General information
- Founded: 2002
- Folded: 2009
- Headquartered: Times Union Center in Albany, New York
- Colors: Black, royal blue, red, burnt orange, gold, white
- Mascot: Flames

Personnel
- Owners: Capital District Sports, Inc.
- Head coach: Ron Selesky 2001,Pete Constanza 2002-03

Team history
- Albany Conquest (2002–2008); Albany Firebirds (2009);

Home fields
- Times Union Center (2002–2009);

League / conference affiliations
- AF2 (2002–2009) American Conference (2002–2009) Northeast Division (2002–2004); Eastern Division (2005–2006); East Division (2007–2009) ; ;

Championships
- Division championships: 2 2002, 2003;

Playoff appearances (3)
- 2002, 2003, 2009;

= Albany Firebirds (af2) =

Arena football team

The Albany Firebirds were a professional arena football team of the AF2 based in Albany, New York. Albany was granted an expansion team in 2002 and began play as the Albany Conquest. The Firebirds played their home games at the Times Union Center. They are the second arena football team for Albany, as the city was granted an expansion team, the Albany Firebirds, in the Arena Football League in 1990. The team moved to Indianapolis, Indiana in 2000 and played as the Indiana Firebirds through 2004 before disbanding.

Albany Conquest (2002-2008)

Then the city of Albany ventured into the world of arena football again, this time joining the AF2 in 2002, creating a new franchise by the name the Albany Conquest. The team enjoyed little success and in 2009 for marketing purposes changed their name back to the Albany Firebirds before disbanding in 2010. They cited low attendance and poor fan support.
Due to financial difficulties and low support, the Conquest were expected to fold following the 2008 season when a new investor could not be found.
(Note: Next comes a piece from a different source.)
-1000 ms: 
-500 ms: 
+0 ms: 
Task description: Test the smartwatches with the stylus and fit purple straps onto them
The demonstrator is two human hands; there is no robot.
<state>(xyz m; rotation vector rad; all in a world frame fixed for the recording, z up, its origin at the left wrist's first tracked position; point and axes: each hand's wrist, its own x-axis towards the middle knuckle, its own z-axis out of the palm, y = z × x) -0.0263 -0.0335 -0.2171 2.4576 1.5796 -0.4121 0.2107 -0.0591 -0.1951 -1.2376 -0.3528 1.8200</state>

The franchise had notified the league in late September that it would not return, but following a meeting with the Albany Times Union and the operator of the Times Union Center, an agreement was reached that would allow the team to return for 2009. The team also acquired the rights to the old Firebirds name and logo in a rebranding effort to raise interest in the team, hoping to bring back fans from the days of the original Firebirds team.

On April 28, 2009, it was announced that the Albany Firebirds had offered former NFL quarterback Michael Vick a contract. Under the terms of this contract, Vick would be required to donate $100,000 to a local animal shelter. The following day, the team retracted the announcement, claiming that it had been a publicity stunt created by the team's marketing department. The team's owner, Walter Robb, who knew nothing of the stunt, was cited as saying, "I'm a dog lover and I don't want anything to do with (Vick)."

==Original team name==
In a September 2016 article in Sports Illustrated, it was discovered that the Conquest/Firebirds almost became known as the Albany WarBirds. In 2001, 20-year-old college students Jason Klein and Casey White of branding firm Brandiose were chosen to come up with a new catchy name for a new franchise for Albany. The name that was chosen was the "WarBirds" and logos, helmet and uniform designs were created. They filed for a trademark on August 15 and set September 12 as the day to unveil the name, logo and uniforms. Then, the September 11th attacks occurred in New York City, The Pentagon and in Shanksville, Pennsylvania. It was then determined that all parties involved agreed that the concept, which Klein described as a "weaponized airplane", would have to go. The "Empire" was the frontrunner for the new team name but they ran into a trademark issue, so they eventually settled on "Conquest". However, in 2018, the new AFL franchise became known as the Albany Empire with no trademark issues.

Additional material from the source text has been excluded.